Её вызвали в какой-то кабинет на разговоры. Вышла она оттуда сама не своя, но держалась — стойкая была женщина. Вызвали второй раз и третий… Прямо на студии. Ведь все всё видят. Тут Барская замкнулась и перестала рассказывать что бы то ни было.

По всей вероятности, у неё был не самый покладистый характер — кинорежиссура это удел не самых лёгких людей, — а у женщин в этой профессии не самая лёгкая судьба… Мы виделись всё реже. Она намекнула, что такие встречи могут повредить… Только не сказала, кому. А однажды мы опять бродили по самым тихим Козихинским переулкам, и Маргарита Александровна стала подробнее, чем обычно, говорить не о делах, сколько о тяжелых извивах своей личной жизни. Оказывается, её «самым близким другом» был известный революционер — большевик Карл Радек (она сказала «революционер», а не «партиец», как было уже принято говорить).

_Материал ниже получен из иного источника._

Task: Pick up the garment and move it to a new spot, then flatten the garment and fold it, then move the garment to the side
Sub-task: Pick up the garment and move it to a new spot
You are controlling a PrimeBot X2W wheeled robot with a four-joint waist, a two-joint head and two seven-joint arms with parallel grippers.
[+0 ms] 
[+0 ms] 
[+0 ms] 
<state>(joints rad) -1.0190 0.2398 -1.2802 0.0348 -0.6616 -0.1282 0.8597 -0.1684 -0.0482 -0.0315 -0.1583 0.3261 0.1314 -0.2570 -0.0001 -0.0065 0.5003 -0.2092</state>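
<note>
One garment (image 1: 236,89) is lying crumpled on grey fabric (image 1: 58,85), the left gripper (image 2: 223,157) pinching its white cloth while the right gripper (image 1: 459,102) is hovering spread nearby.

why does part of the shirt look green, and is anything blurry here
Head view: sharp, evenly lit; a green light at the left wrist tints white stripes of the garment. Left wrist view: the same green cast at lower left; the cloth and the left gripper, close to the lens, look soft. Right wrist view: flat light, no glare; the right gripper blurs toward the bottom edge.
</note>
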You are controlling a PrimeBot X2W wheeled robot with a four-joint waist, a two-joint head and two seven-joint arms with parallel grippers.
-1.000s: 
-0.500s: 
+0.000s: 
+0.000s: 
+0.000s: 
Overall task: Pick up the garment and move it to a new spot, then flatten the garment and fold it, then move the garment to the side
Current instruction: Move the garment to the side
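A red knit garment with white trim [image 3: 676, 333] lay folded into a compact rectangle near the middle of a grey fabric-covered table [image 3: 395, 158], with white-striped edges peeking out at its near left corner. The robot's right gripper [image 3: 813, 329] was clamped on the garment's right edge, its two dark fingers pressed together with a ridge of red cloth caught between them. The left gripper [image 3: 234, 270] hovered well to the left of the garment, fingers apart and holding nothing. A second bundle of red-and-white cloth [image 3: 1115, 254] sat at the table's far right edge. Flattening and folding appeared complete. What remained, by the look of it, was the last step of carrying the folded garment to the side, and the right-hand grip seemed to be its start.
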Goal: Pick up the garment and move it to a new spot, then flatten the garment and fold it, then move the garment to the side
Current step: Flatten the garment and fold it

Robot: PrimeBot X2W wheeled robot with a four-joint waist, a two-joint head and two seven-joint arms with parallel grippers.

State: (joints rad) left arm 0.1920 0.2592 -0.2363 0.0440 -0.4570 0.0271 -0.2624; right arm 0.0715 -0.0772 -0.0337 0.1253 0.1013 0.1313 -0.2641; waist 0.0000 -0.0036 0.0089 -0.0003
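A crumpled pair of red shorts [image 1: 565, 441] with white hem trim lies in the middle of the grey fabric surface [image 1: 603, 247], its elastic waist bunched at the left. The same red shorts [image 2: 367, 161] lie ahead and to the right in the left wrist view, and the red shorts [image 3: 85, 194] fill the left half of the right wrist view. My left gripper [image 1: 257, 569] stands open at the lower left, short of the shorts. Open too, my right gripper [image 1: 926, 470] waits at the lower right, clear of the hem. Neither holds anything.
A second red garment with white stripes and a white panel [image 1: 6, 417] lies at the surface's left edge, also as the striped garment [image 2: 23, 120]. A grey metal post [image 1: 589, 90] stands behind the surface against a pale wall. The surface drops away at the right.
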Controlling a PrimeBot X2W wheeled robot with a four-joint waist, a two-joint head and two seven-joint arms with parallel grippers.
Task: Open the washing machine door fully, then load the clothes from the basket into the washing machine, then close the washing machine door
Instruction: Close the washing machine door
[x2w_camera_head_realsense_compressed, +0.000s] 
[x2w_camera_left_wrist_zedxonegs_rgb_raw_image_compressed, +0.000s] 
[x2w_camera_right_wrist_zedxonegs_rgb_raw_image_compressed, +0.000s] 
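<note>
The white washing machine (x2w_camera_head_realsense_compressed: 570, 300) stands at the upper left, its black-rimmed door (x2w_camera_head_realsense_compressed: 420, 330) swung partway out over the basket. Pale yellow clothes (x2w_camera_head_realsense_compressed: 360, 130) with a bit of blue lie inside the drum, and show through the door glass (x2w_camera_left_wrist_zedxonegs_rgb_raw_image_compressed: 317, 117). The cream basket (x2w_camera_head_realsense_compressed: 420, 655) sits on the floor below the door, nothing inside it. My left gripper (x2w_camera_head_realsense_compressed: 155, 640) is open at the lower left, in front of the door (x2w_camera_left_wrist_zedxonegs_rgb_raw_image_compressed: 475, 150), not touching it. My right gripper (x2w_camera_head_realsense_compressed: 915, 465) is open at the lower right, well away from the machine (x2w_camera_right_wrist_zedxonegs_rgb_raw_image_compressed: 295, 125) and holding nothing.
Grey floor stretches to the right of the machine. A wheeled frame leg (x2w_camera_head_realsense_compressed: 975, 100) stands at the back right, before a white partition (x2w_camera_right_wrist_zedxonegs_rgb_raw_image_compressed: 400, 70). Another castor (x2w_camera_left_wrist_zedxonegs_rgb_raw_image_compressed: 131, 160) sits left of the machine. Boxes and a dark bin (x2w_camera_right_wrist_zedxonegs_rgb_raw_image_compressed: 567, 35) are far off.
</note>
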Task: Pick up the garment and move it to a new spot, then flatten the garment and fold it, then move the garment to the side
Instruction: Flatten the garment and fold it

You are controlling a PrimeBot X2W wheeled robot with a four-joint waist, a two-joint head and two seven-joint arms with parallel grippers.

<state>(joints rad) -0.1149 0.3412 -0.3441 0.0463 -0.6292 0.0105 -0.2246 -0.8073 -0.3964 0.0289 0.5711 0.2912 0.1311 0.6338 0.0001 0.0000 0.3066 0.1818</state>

— Может быть, теперь его мало кто помнит, а ещё недавно его знали все, — продолжала Маргарита Александровна. — Ведь он единственный, кто был членом сразу двух Центральных Комитетов: ЦК ВКПб и ЦК компартии Германии. — Она, как по накатанному, продолжала гордиться своим другом, хотя в стране почти все знали, что фамилия Радек стала опасной. — Между нами говоря, он был один из главных организаторов революции девятнадцатого года в Германии — легендарная личность!.. После поражения революции его арестовали и посадили в знаменитую берлинскую тюрьму Маобит. Выпустил его оттуда один из руководителей германской разведки… — она, видимо, знала его фамилию, но не назвала. Я понял, что Радек был с ней откровенен и успел рассказать немало.